| PROMPT |
Pictures aside, return every line below exactly as written.

| INFORMATION SHOWN |
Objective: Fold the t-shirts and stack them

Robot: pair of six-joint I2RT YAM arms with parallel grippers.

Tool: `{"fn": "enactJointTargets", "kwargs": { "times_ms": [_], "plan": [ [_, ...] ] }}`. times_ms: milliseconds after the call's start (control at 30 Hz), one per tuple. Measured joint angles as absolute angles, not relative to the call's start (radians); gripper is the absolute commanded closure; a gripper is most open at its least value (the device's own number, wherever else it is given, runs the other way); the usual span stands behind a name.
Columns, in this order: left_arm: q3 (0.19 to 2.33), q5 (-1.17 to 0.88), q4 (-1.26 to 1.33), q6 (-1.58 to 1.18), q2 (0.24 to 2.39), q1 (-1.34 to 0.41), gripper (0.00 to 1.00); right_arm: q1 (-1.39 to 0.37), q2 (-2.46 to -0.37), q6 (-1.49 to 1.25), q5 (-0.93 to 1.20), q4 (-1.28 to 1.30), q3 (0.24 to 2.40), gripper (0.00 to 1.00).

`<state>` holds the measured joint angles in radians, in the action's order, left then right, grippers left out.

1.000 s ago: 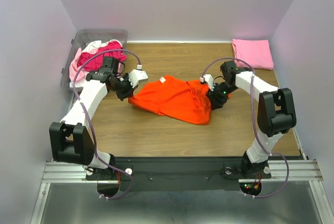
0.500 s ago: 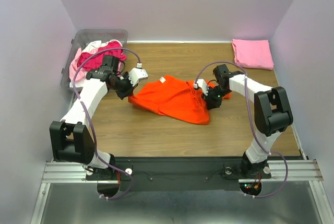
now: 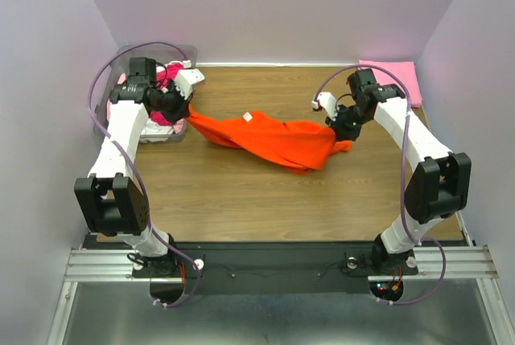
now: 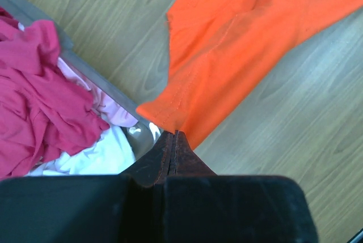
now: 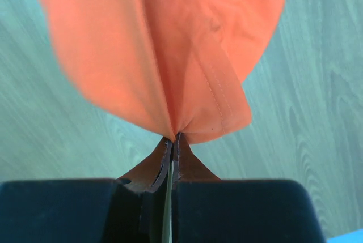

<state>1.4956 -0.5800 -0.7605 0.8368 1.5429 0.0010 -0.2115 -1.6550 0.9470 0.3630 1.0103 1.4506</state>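
Tabletop (image 3: 241,192) bare wood. We see orange t-shirt (image 3: 273,140) stretched across middle, sagging between both arms. Bin (image 3: 121,59) at far left corner holds magenta shirt (image 4: 39,84). Pink t-shirt (image 3: 390,81) folded at far right corner. Jaws: left gripper (image 4: 173,136) clenched on orange t-shirt's left end, right gripper (image 5: 172,139) clenched on right end. We judge step as spreading. Next move calls for laying cloth flat, smooth, ready to fold.

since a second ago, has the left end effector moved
Yes, the left end effector moved left and farther back, up to the clear bin, pulling the orange t-shirt.
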Motion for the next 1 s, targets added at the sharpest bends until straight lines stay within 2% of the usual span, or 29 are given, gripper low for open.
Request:
{"fn": "enactJointTargets", "kwargs": {
  "times_ms": [200,467,600,633,700,733,833,1000],
  "plan": [
    [1.575,-0.56,-0.738,0.765,1.618,0.019,1.0,-0.272,-1.739,0.891,0.377,1.177,1.617,0.99],
    [1.656,-0.45,-0.663,0.595,1.743,0.024,1.0,-0.501,-2.123,0.714,0.435,1.293,2.011,0.99],
    [1.674,-0.429,-0.651,0.521,1.787,0.028,1.0,-0.578,-2.207,0.641,0.482,1.297,2.093,0.99],
    [1.686,-0.428,-0.647,0.501,1.8,0.028,1.0,-0.601,-2.207,0.618,0.499,1.301,2.093,0.8],
    [1.696,-0.428,-0.635,0.478,1.813,0.029,1.0,-0.631,-2.207,0.589,0.525,1.298,2.092,0.6],
    [1.696,-0.429,-0.632,0.464,1.816,0.029,1.0,-0.649,-2.207,0.557,0.543,1.286,2.087,0.46],
    [1.696,-0.434,-0.632,0.447,1.816,0.029,1.0,-0.685,-2.206,0.511,0.583,1.246,2.069,0.39],
    [1.696,-0.465,-0.632,0.439,1.817,0.029,1.0,-0.689,-2.196,0.514,0.602,1.191,2.061,0.42]
  ]
}}
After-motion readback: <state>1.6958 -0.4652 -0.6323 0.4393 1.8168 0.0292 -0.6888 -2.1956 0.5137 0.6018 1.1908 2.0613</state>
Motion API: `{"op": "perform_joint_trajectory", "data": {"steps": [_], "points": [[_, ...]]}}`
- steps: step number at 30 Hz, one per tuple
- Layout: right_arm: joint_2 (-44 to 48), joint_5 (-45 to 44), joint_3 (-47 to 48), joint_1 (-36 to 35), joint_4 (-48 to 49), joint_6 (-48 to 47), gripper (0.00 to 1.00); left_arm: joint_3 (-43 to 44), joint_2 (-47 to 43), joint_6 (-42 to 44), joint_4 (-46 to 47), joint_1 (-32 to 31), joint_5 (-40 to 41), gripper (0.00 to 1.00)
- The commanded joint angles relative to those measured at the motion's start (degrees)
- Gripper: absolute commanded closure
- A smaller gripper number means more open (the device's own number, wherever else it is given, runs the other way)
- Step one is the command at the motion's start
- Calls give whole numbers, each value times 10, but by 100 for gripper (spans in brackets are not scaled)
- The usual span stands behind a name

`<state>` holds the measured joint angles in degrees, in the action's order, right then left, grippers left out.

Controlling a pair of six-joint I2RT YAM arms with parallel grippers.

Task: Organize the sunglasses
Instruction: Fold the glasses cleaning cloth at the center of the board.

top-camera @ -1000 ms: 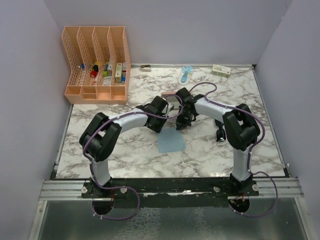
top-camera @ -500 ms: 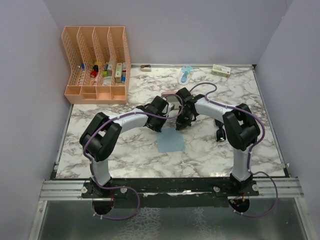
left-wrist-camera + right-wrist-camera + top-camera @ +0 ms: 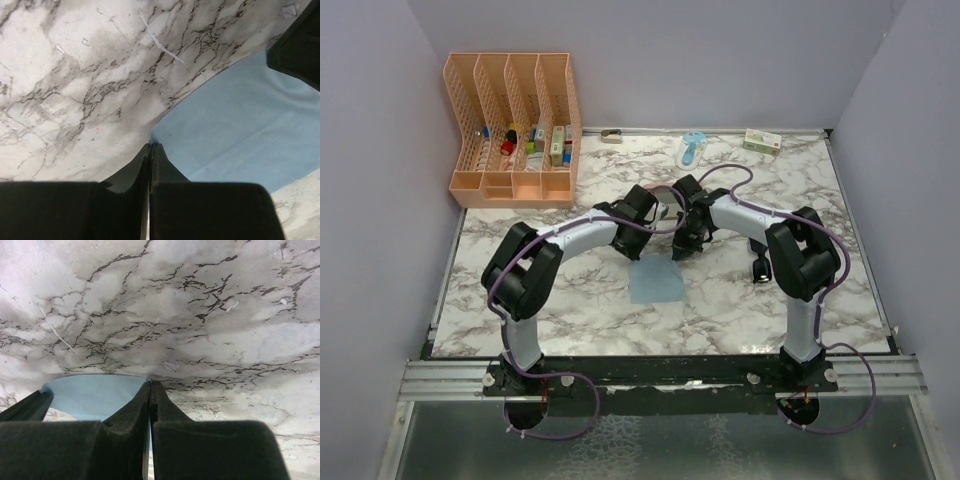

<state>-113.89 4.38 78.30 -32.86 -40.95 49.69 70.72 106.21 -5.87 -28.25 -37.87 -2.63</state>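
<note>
Left gripper, right gripper shut on cloth corners at 11 and 1 o'clock — thin bites, a corner may slip

Left arm and right arm in pale grey shells, bulky black joint housings, looping purple cables, black wedge-shaped jaws, black base rail

Desk — white marble pattern with dark grey veining. Cloth plain light blue; sunglasses black; slotted rack — peach-orange with lattice holes.
</note>
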Motion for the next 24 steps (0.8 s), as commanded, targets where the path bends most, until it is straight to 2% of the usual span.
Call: {"op": "perform_joint_trajectory", "data": {"steps": [1, 14, 24], "points": [[-3, -36, -1, 3, -15, -17, 99, 36, 5, 14, -19, 9, 12, 100], [8, -47, 64, 3, -30, -25, 99, 63, -3, 29, -17, 12, 2, 100], [25, -55, 68, 3, -22, -34, 99, 103, 4, 42, -17, 32, 9, 100]]}}
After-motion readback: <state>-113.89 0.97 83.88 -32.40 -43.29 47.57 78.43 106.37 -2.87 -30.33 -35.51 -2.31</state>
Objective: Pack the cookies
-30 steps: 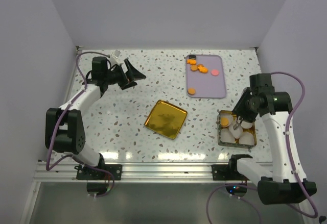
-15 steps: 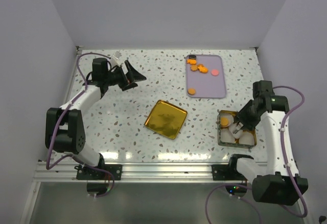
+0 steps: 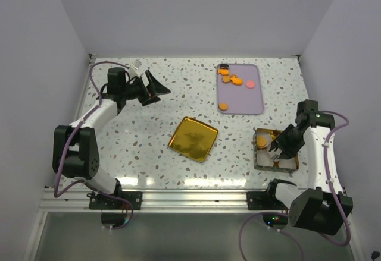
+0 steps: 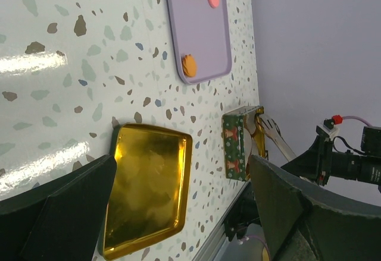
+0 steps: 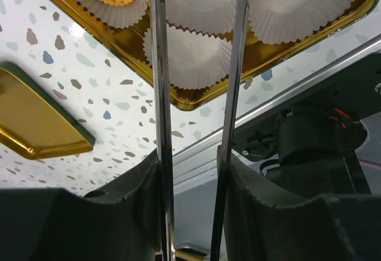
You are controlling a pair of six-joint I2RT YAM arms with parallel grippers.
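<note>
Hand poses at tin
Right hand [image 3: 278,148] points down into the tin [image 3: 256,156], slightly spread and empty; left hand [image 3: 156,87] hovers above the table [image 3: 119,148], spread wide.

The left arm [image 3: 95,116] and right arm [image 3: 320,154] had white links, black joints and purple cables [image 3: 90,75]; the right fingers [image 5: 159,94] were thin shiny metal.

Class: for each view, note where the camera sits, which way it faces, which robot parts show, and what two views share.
Top external: above and behind, looking down on the table; left arm, right arm show.
Left wrist: on the left arm, facing across toward the purple tray; dark fingers show.
Right wrist: on the right arm, facing down into the tin; metal fingers show.
Shared: both wrist views show the gold lid.
</note>
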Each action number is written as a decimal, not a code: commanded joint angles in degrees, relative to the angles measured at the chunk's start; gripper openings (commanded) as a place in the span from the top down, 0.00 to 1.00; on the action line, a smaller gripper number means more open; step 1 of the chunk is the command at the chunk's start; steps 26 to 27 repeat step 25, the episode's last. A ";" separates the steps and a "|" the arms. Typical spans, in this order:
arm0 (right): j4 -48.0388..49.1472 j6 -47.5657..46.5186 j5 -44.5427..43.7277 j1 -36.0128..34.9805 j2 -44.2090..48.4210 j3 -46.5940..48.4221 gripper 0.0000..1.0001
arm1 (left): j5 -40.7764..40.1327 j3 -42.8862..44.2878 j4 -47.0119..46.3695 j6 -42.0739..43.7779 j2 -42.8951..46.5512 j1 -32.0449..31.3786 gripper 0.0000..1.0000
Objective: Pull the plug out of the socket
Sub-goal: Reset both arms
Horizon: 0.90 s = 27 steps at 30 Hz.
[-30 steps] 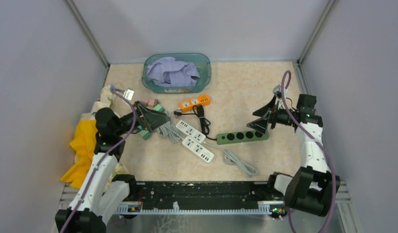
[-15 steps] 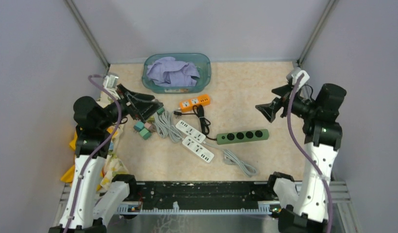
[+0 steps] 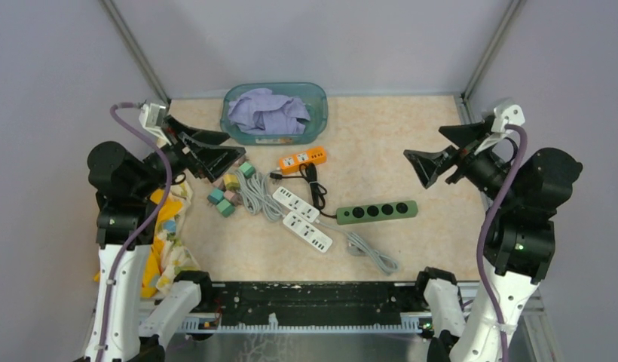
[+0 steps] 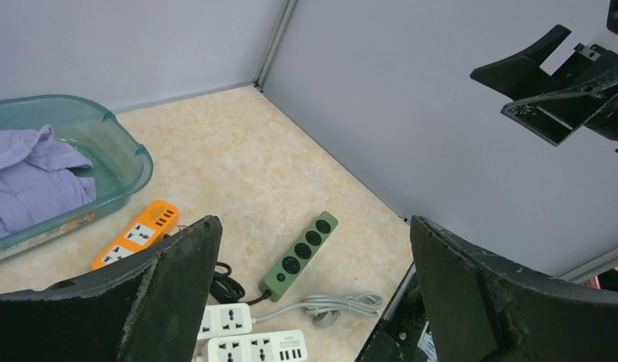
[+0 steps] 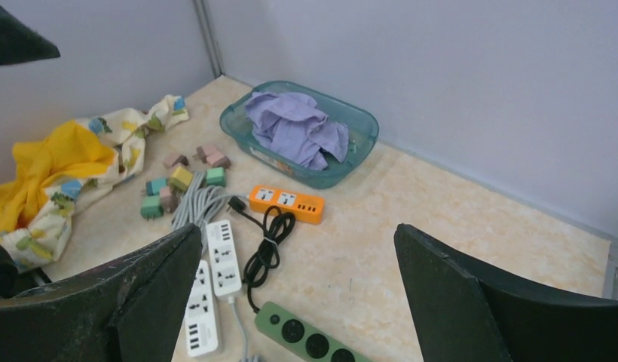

| ANSWER SECTION |
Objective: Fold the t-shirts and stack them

Robot: pair of six-joint I2RT YAM arms with parallel grippers.

Tool: `{"fn": "enactJointTargets", "kwargs": { "times_ms": [_], "plan": [ [_, ...] ] }}`. times_ms: milliseconds after the call's start (control at 30 Hz), one per tuple. Measured joint angles as absolute angles, not relative to the call's start (radians); gripper is the absolute commanded closure; a gripper is most open at its least value (the device's own number, wherever else it is given, runs the other way); the usual span stands behind a name.
Columns, in this order: left_arm: q3 (0.19 to 2.33), q5 (-1.17 to 0.88), q4 (-1.26 to 1.33), q6 (-1.58 to 1.18), q2 (0.24 to 2.39), q1 (-1.34 to 0.41), gripper (0.00 to 1.00); right_arm: q1 (-1.39 to 0.37), q2 (-2.46 to -0.37), q6 (-1.49 to 1.25), q5 (-0.93 to 1.20), q4 (-1.28 to 1.30), q3 (0.24 to 2.40), gripper (0.00 to 1.00).

`<state>` holds the measured joint angles in radians, in the action's order, left then right, grippers left out.

1.000 s ago: 
0.500 s ago: 
now: 
now: 
now: 

<state>1.4956 -0.5800 -0.7605 0.8368 1.5429 0.0010 -0.2115 -1.6550 0.9470 0.3630 1.0103 1.4506</state>
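Tabletop (image 3: 241,192) bare wood. We see orange t-shirt (image 3: 273,140) stretched across middle, sagging between both arms. Bin (image 3: 121,59) at far left corner holds magenta shirt (image 4: 39,84). Pink t-shirt (image 3: 390,81) folded at far right corner. Jaws: left gripper (image 4: 173,136) clenched on orange t-shirt's left end, right gripper (image 5: 172,139) clenched on right end. We judge step as spreading. Next move calls for laying cloth flat, smooth, ready to fold.

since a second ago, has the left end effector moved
Yes, the left end effector moved left and farther back, up to the clear bin, pulling the orange t-shirt.
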Motion for the next 1 s, targets added at the sharpest bends until straight lines stay within 2% of the usual span, or 29 are given, gripper low for open.
Request:
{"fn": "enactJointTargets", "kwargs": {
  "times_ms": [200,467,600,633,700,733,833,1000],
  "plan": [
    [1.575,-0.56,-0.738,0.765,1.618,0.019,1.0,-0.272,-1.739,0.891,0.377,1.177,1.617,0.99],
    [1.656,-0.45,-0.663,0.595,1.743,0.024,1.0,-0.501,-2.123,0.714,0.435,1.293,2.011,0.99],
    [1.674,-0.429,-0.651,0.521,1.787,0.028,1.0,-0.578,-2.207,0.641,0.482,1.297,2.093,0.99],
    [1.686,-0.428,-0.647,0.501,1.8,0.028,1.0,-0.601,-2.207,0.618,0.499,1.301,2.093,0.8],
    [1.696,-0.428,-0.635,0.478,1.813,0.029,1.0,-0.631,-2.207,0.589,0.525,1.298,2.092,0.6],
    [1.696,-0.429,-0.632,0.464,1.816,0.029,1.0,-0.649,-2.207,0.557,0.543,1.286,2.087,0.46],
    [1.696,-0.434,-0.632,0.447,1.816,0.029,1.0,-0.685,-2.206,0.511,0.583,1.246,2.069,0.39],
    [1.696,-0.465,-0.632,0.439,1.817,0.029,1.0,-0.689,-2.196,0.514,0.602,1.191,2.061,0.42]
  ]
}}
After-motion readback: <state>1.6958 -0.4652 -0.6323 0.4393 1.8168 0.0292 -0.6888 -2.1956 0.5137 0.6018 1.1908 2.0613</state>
Motion API: `{"op": "perform_joint_trajectory", "data": {"steps": [_], "points": [[_, ...]]}}`
- steps: step number at 30 Hz, one per tuple
- Layout: right_arm: joint_2 (-44 to 48), joint_5 (-45 to 44), joint_3 (-47 to 48), joint_1 (-36 to 35), joint_4 (-48 to 49), joint_6 (-48 to 47), gripper (0.00 to 1.00); left_arm: joint_3 (-43 to 44), joint_2 (-47 to 43), joint_6 (-42 to 44), joint_4 (-46 to 47), joint_1 (-32 to 31), joint_5 (-40 to 41), gripper (0.00 to 1.00)
- The commanded joint angles relative to those measured at the motion's start (degrees)
- Gripper: absolute commanded closure
- A smaller gripper number means more open (the device's own number, wherever else it is given, runs the other way)
- Step one is the command at the motion's start
- Calls give whole numbers, each value times 10, but by 100 for gripper (spans in brackets are not scaled)
- The usual span stands behind a name

`<state>` holds the measured joint angles in degrees, in the action's order, right then left, grippers left out.

Controlling a pair of six-joint I2RT YAM arms with parallel grippers.

Task: Organize the sunglasses
Instruction: Fold the glasses cleaning cloth at the center of the board.

top-camera @ -1000 ms: 
top-camera @ -500 ms: 
left-wrist-camera + right-wrist-camera + top-camera @ +0 ms: 

<state>-113.89 4.38 78.30 -32.86 -40.95 49.69 70.72 106.21 -5.87 -28.25 -37.87 -2.63</state>
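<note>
Left gripper, right gripper shut on cloth corners at 11 and 1 o'clock — thin bites, a corner may slip

Left arm and right arm in pale grey shells, bulky black joint housings, looping purple cables, black wedge-shaped jaws, black base rail

Desk — white marble pattern with dark grey veining. Cloth plain light blue; sunglasses black; slotted rack — peach-orange with lattice holes.
</note>
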Motion for the next 24 steps (0.8 s), as commanded, targets where the path bends most, until it is straight to 2% of the usual span.
Call: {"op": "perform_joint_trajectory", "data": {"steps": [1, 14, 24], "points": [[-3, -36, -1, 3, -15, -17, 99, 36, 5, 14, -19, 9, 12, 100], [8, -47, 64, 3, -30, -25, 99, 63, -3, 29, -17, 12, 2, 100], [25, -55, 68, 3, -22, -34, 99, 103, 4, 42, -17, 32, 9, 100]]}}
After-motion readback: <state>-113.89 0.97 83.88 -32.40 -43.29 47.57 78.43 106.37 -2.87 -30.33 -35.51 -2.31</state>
Objective: Pack the cookies
-30 steps: 
-15 steps: 
+0 steps: 
+0 steps: 
+0 steps: 
You are controlling a pair of six-joint I2RT YAM arms with parallel grippers.
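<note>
Hand poses at tin
Right hand [image 3: 278,148] points down into the tin [image 3: 256,156], slightly spread and empty; left hand [image 3: 156,87] hovers above the table [image 3: 119,148], spread wide.

The left arm [image 3: 95,116] and right arm [image 3: 320,154] had white links, black joints and purple cables [image 3: 90,75]; the right fingers [image 5: 159,94] were thin shiny metal.

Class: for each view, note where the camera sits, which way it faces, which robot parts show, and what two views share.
Top external: above and behind, looking down on the table; left arm, right arm show.
Left wrist: on the left arm, facing across toward the purple tray; dark fingers show.
Right wrist: on the right arm, facing down into the tin; metal fingers show.
Shared: both wrist views show the gold lid.
</note>
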Each action number is written as a decimal, not a code: commanded joint angles in degrees, relative to the angles measured at the chunk's start; gripper openings (commanded) as a place in the span from the top down, 0.00 to 1.00; on the action line, a smaller gripper number means more open; step 1 of the chunk is the command at the chunk's start; steps 26 to 27 repeat step 25, the episode's last. A ";" separates the steps and a "|" the arms. Typical spans, in this order:
arm0 (right): j4 -48.0388..49.1472 j6 -47.5657..46.5186 j5 -44.5427..43.7277 j1 -36.0128..34.9805 j2 -44.2090..48.4210 j3 -46.5940..48.4221 gripper 0.0000..1.0001
arm1 (left): j5 -40.7764..40.1327 j3 -42.8862..44.2878 j4 -47.0119..46.3695 j6 -42.0739..43.7779 j2 -42.8951..46.5512 j1 -32.0449..31.3786 gripper 0.0000..1.0000
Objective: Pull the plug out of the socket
Sub-goal: Reset both arms
Horizon: 0.90 s = 27 steps at 30 Hz.
[-30 steps] 
[-15 steps] 
[+0 steps] 
[+0 steps] 
[+0 steps] 

Nothing remains to be added to the answer.